BEGIN

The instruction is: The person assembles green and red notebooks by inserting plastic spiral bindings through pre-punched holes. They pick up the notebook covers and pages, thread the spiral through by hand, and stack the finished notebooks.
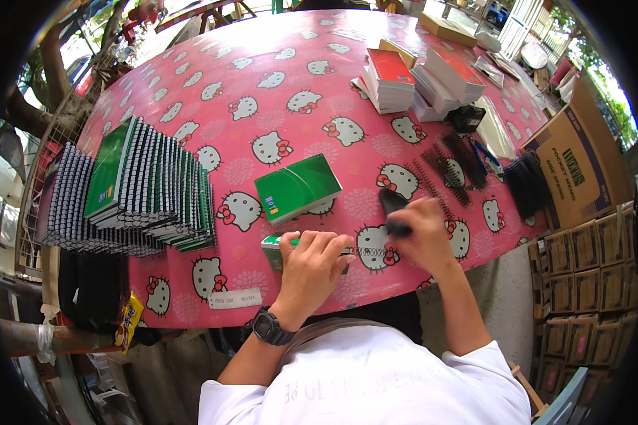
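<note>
Head view: one fisheye picture, looking down over a pink patterned table [276,64].
Left hand: the left hand [310,265], a black watch [269,327] on its wrist, lies palm down with fingers together, pressing flat on a small green notebook [273,249] at the near table edge; it pins the notebook rather than clamps it.
Right hand: the right hand [422,237] is closed around a dark tool [393,207], whose black end sticks out toward the notebook.
Coil: a wire spiral [367,251] lies between the two hands, along the notebook's right edge; whether it is already threaded through the holes I cannot tell.
Doing it well: in my judgement, keep the left palm firm so the pages stay squared, and hold the tool in line with the spiral so the wire does not snag or kink.
Behind the hands: a second green notebook [298,188] lies just beyond, apart from both hands.
Left side: a long row of bound green notebooks [152,188] leans overlapping.
Right side: loose black coils [450,166], red-covered stacks [390,78] and a cardboard box [581,166].
</note>
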`<state>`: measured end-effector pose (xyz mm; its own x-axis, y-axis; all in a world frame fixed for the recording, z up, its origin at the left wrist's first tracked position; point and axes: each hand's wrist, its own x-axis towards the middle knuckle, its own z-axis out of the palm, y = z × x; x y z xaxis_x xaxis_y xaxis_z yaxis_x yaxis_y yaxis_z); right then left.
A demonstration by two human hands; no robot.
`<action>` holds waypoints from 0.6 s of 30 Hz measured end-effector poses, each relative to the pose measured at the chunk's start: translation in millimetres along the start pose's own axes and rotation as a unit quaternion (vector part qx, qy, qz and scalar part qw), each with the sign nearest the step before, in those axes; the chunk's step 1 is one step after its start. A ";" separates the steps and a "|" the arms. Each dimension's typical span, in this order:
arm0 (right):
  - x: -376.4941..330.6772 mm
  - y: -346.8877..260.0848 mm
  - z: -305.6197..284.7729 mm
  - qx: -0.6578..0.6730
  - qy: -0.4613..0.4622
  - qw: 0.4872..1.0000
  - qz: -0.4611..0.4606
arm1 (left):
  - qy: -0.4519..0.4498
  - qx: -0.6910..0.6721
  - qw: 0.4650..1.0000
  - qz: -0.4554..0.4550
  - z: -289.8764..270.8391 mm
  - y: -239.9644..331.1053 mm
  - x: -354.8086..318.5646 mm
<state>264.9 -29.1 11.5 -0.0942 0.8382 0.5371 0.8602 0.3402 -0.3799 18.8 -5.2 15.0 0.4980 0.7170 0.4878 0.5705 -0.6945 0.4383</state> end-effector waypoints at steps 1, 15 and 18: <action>-1.8 -7.0 2.0 0.047 -0.060 0.997 0.001 | -0.010 0.005 1.000 0.003 -0.3 -1.4 0.2; 4.3 7.7 8.9 0.344 -0.229 0.898 0.153 | -0.021 0.032 0.998 0.046 -14.4 -12.3 -8.1; 0.4 8.0 4.6 0.553 -0.300 0.763 0.148 | -0.025 0.038 0.998 0.047 -8.0 -13.8 -10.3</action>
<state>269.4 -24.1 5.3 -0.4761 0.8793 -0.0113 -0.0291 -0.0286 -0.9992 0.6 -3.5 10.0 0.5827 0.6528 0.4840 0.5671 -0.7532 0.3332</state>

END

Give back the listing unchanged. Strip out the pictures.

Answer »
The instruction is: The person assembles green and red notebooks by inserting plastic spiral bindings through pre-punched holes. They pick up the notebook covers and pages, thread the spiral through by hand, and stack the finished notebooks.
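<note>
Head view: one fisheye picture, looking down over a pink patterned table [276,64].
Left hand: the left hand [310,265], a black watch [269,327] on its wrist, lies palm down with fingers together, pressing flat on a small green notebook [273,249] at the near table edge; it pins the notebook rather than clamps it.
Right hand: the right hand [422,237] is closed around a dark tool [393,207], whose black end sticks out toward the notebook.
Coil: a wire spiral [367,251] lies between the two hands, along the notebook's right edge; whether it is already threaded through the holes I cannot tell.
Doing it well: in my judgement, keep the left palm firm so the pages stay squared, and hold the tool in line with the spiral so the wire does not snag or kink.
Behind the hands: a second green notebook [298,188] lies just beyond, apart from both hands.
Left side: a long row of bound green notebooks [152,188] leans overlapping.
Right side: loose black coils [450,166], red-covered stacks [390,78] and a cardboard box [581,166].
</note>
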`<state>`: measured end-effector pose (xyz mm; its own x-axis, y-axis; all in a world frame fixed for the recording, z up, its origin at the left wrist's first tracked position; point and axes: each hand's wrist, its own x-axis towards the middle knuckle, its own z-axis out of the palm, y = z × x; x y z xaxis_x xaxis_y xaxis_z yaxis_x yaxis_y yaxis_z); right then left.
A demonstration by two human hands; no robot.
`<action>` holds waypoints from 0.6 s of 30 Hz measured end-effector poses, each relative to the pose measured at the chunk's start: translation in millimetres along the start pose's own axes and rotation as a unit quaternion (vector part qx, qy, qz and scalar part qw), each with the sign nearest the step before, in those axes; the chunk's step 1 is one step after its start. A ";" separates the steps and a "|" the arms. Each dimension's typical span, in this order:
arm0 (right):
  - x: -376.4941..330.6772 mm
  - y: -346.8877..260.0848 mm
  - z: -305.6197..284.7729 mm
  - qx: -0.6578..0.6730
  - qy: -0.4613..0.4622
  - qw: 0.4872..1.0000
  - qz: -0.4611..0.4606
arm1 (left):
  - qy: -0.4519..0.4498
  - qx: -0.6910..0.6721
  - qw: 0.4650..1.0000
  - qz: -0.4554..0.4550
  - z: -289.8764..270.8391 mm
  - y: -239.9644..331.1053 mm
  - x: -354.8086..318.5646 mm
<state>264.9 -29.1 11.5 -0.0942 0.8382 0.5371 0.8602 0.3402 -0.3799 18.8 -5.2 15.0 0.4980 0.7170 0.4878 0.5705 -0.6945 0.4383</state> end-effector waypoints at steps 1, 15 and 18: <action>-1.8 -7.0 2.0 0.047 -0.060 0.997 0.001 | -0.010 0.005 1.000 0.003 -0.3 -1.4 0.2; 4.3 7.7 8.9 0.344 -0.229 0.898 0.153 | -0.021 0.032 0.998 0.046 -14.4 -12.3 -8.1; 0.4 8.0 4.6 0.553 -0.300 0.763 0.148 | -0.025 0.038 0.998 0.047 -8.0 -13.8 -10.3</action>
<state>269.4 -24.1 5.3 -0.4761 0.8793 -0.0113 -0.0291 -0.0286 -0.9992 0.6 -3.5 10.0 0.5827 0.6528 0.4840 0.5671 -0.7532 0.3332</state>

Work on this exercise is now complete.